Nightly End-to-End & Performance Tests with Flashlight

Several years ago, I was working on a web project that had quite a number of critical web flows that needed to be regularly tested to make sure that there weren’t any regressions from functionality or performance across the app. On the web, this was pretty easy. We had nightly Cypress tests running at 12AM every night and generating reports for us to check in the morning.

This gave us a pretty good look into the health of the project at any point, and would allow us to pinpoint the points in time when performance regressions were introduced.

A screenshot of the Cypress Dashboard

In the mobile world, for the longest time, there wasn’t a similar tool to be able to easily run automated E2E and performance tests.

Recently, Alexandre Moureaux, a colleague of mine from our mobile team in France (BAM) has been working on Flashlight - it allows you to test the performance of your mobile app by simply passing in an APK and some testing instructions (using an E2E testing framework).

Thanks to Flashlight, running similar nightly tests is very much possible, and we finally took that step with our recent project at Theodo. This article will go over our thinking, how we decided the frequency of our tests, limitations, and covers how you can set it up on your own project.

Our E2E Testing Flow

A flow diagram of the changes

The workflow is actually quite simple, and it’s split across Github Actions and Expo. Using a scheduled GitHub workflow, we trigger a build of our staging app on Android every night at 12am. This is a release build that is set to internal distribution.

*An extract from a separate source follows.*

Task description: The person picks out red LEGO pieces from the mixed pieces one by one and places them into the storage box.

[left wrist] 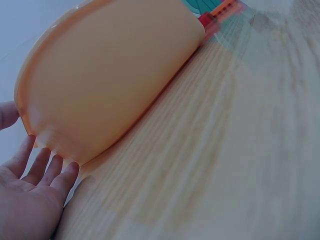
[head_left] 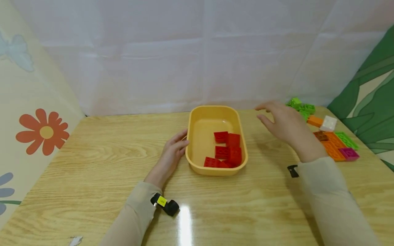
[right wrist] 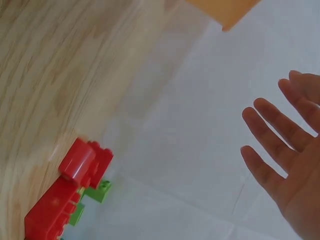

After the build is done on EAS, it runs the post-build hook, which uploads the build onto Flashlight and triggers a basic E2E test.

How often to test?

A big question we faced was around how often we wanted to run our performance test. As with all E2E tests, they can end up being costly and take a while to run. On average, a build of our staging app takes around 20 mins on EAS for Android. Combine this with the time it takes to run the Flashlight test (sometimes, you’ll have to wait in a queue) and you’re looking at 25/30 minutes for each full test.

If we test too much, it slows down the team and becomes a bottleneck. We were very conscious of not blocking each PR with E2E tests, as it would add a minimum of 25/30 minutes to our lead time and make the feedback loop much slower.

On the other hand, if we test too little, we will have a harder time pinpointing things when regressions do happen. On average, per week, we’re changing approximately 10,000 lines of code in around ~300 files (not the best metric, but just to give you an idea of scale). If we made our tests weekly, given the size of our team and the speed of development, we felt it would make it harder to debug a full week’s changes.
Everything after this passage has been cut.